Everyone in a school has certain needs to be able to give of their best. These needs are often expressed as essential values – they are essential because they relate to what we need as human beings to function well together. These needs are remarkably similar regardless of age or status, role or position.

When these needs are unmet, or are ignored or violated, then people can become sad, resentful, hostile and behave in very negative ways towards others. This behaviour in turn has a knock-on effect on those around them…..Like ripples in a pond.

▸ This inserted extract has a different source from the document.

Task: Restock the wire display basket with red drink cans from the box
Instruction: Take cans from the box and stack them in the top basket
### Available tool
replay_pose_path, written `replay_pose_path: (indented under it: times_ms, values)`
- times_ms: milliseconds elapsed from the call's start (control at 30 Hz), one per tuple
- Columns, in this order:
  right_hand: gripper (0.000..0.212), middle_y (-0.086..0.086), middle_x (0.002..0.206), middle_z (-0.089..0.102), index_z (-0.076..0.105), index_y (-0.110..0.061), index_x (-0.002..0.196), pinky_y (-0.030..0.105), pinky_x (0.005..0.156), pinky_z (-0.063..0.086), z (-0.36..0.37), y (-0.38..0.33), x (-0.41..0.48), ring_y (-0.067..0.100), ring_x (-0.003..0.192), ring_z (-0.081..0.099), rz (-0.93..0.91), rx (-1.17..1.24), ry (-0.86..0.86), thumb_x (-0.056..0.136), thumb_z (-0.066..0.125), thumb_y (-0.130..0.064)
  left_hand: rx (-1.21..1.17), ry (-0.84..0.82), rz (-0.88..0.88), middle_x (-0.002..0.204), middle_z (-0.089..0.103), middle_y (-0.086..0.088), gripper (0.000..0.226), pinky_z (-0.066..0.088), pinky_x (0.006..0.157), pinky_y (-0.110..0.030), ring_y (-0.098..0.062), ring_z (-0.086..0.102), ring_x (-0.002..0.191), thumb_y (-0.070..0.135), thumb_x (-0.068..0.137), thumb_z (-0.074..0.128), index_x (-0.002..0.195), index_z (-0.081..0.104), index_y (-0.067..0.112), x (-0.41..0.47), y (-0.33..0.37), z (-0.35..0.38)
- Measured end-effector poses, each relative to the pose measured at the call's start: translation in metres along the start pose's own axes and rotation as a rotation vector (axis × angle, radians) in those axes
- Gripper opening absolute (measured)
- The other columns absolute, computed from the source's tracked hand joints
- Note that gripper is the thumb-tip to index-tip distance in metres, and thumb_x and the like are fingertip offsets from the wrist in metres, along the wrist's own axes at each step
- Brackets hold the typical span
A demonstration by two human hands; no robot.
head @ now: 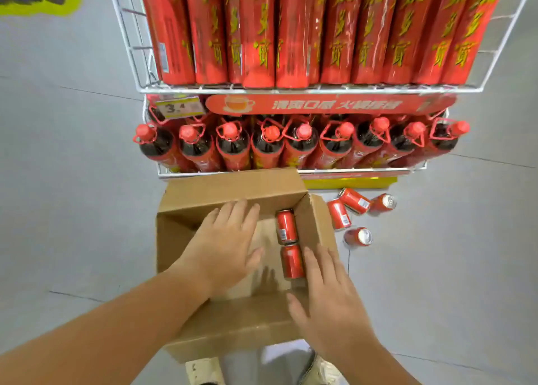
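Note:
An open cardboard box sits on the floor in front of me. Two red drink cans lie end to end along its right wall, the far can and the near can. My left hand hovers flat over the box's middle, fingers spread, holding nothing. My right hand is open beside the near can, its fingertips close to it. The white wire display basket stands behind the box, its upper tier packed with tall red packs.
Several loose red cans lie on the grey floor right of the box. The rack's lower tier holds a row of dark bottles with red caps. A price tag hangs at the upper tier's left.

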State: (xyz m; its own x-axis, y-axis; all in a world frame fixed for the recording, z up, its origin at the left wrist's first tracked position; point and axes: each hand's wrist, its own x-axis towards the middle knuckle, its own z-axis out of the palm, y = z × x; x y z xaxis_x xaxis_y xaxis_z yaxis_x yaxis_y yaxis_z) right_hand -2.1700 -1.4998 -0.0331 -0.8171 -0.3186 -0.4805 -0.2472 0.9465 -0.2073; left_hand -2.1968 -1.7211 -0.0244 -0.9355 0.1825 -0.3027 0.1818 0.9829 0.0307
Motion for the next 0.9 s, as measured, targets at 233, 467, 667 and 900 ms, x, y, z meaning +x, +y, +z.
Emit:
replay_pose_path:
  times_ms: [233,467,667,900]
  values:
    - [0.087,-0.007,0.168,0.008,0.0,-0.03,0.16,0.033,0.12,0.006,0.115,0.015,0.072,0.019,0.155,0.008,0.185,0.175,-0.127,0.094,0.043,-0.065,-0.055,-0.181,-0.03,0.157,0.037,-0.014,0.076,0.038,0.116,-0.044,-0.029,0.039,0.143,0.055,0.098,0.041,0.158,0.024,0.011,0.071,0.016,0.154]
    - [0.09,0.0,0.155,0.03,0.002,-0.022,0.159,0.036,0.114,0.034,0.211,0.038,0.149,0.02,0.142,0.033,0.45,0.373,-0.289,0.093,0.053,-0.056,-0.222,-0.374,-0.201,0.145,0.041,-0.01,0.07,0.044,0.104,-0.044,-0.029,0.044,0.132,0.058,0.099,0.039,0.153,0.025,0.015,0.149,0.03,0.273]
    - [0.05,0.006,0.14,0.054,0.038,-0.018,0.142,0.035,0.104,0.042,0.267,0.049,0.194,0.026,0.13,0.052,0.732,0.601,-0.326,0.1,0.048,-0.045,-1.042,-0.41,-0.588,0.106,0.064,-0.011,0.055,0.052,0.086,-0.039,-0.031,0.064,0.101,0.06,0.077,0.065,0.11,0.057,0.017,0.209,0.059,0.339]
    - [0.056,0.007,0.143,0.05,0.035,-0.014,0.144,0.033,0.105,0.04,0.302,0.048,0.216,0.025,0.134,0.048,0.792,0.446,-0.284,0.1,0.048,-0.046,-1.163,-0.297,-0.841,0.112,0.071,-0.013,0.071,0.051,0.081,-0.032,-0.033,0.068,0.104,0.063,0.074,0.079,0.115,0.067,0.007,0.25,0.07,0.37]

A downward spiral of conflict and increasingly damaged relationships can impact on the whole community – be it a school, a care home, an office or workplace.
A range of restoration skills and processes adopted by everyone in such a community can ensure that human needs are addressed and become the responsibility of that community.
This process can start in classrooms and staff rooms, where people sit in circle and explore together what everyone all needs of each other. The resulting list can become the basis of a list of agreed norms of behaviour, norms that everyone subscribes to, young and old.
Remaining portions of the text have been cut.